Living Room (2008)
Synopsis
The mills of society continue to grind and demand a tribute from its members. Those who cannot adjust will be put offside, thwarted. We are interested in the moment where the individual’s life plan interferes with the grinding of those mills – a situation in which the disharmonious grating, well-known to most people, is present.
Young people at the end of their education confront their parents with their goals and wishes. Parents, established in a societal context, hold against those ideas, question, worry and represent the workings of society. Their fears and concerns are part of the undertow down into a standardised existence.
„Your studies: a bad investment for us. You should learn a trade, so that you can support yourself and your family.” – “Dropping out of your education is out of the question for us. It’s all going so well at the moment.” – “We only want you to achieve.” – “And what are we going to tell the neighbours when they ask what you’re doing?” We are in the parents’ living rooms. The living room signal: this is where they have established themselves, this is where the wishes and perspectives of their lives as parents have taken on a material form. Our protagonists, with their insecurity, their “crazy” ideas of the future seem like aliens here. This is the stage on which we want to show the conflict between society’s demands and individual ways of life, a stage showing actual life, but also serving as an allegory for the interconnectedness of society.
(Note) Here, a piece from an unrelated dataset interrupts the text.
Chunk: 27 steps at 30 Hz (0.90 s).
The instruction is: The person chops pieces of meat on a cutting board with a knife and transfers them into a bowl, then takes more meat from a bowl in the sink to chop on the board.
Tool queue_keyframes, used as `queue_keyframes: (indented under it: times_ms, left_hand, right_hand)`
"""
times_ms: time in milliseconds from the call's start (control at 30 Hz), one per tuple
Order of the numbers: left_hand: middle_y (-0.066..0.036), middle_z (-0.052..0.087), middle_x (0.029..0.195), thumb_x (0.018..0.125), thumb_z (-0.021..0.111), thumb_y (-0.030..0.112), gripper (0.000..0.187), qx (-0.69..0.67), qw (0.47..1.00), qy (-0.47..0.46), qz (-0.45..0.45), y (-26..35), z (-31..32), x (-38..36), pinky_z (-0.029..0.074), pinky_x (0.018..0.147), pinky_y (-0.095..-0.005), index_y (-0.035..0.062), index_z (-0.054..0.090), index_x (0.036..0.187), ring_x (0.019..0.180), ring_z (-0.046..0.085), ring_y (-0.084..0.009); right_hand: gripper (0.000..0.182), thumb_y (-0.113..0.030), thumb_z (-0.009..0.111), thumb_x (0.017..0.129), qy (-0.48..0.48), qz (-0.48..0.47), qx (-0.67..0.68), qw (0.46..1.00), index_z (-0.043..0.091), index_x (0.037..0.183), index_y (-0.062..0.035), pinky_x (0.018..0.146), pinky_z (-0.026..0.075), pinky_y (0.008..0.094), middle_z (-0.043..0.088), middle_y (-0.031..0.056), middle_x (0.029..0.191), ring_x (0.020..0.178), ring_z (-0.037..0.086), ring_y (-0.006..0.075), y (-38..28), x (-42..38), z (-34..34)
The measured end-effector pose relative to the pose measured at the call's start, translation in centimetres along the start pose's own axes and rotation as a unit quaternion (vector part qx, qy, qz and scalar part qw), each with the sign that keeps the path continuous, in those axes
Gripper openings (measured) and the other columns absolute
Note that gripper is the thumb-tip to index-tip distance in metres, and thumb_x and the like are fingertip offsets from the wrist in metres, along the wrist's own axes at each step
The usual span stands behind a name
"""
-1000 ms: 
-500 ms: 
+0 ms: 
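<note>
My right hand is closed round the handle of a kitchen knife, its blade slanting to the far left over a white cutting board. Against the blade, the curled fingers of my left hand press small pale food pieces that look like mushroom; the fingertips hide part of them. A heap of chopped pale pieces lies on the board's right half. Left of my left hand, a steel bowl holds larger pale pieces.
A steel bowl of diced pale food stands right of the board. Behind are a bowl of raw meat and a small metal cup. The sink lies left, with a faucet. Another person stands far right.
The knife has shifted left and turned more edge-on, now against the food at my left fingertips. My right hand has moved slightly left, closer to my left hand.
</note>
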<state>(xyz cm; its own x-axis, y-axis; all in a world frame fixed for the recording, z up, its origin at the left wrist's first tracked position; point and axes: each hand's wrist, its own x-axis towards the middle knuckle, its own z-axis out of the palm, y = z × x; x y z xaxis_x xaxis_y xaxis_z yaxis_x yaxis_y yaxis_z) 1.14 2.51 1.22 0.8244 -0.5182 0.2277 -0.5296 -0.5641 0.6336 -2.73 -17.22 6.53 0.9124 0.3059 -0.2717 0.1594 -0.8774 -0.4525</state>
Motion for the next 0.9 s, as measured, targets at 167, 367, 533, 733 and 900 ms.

In repeating this situation – young people at the end of their education, in their parents’ living rooms – we choose a vertical perspective that is atypical for documentary films. We are not interested in narrating the individual protagonists’ stories with their before and after, the horizontal, but in the development of the lines of dispute with their similarities and differences; the energy that is set free when people struggle with each other. This way of looking at things forms a very clear mirror for the mechanism that limits and classifies us, that we have to work on to make our life possible.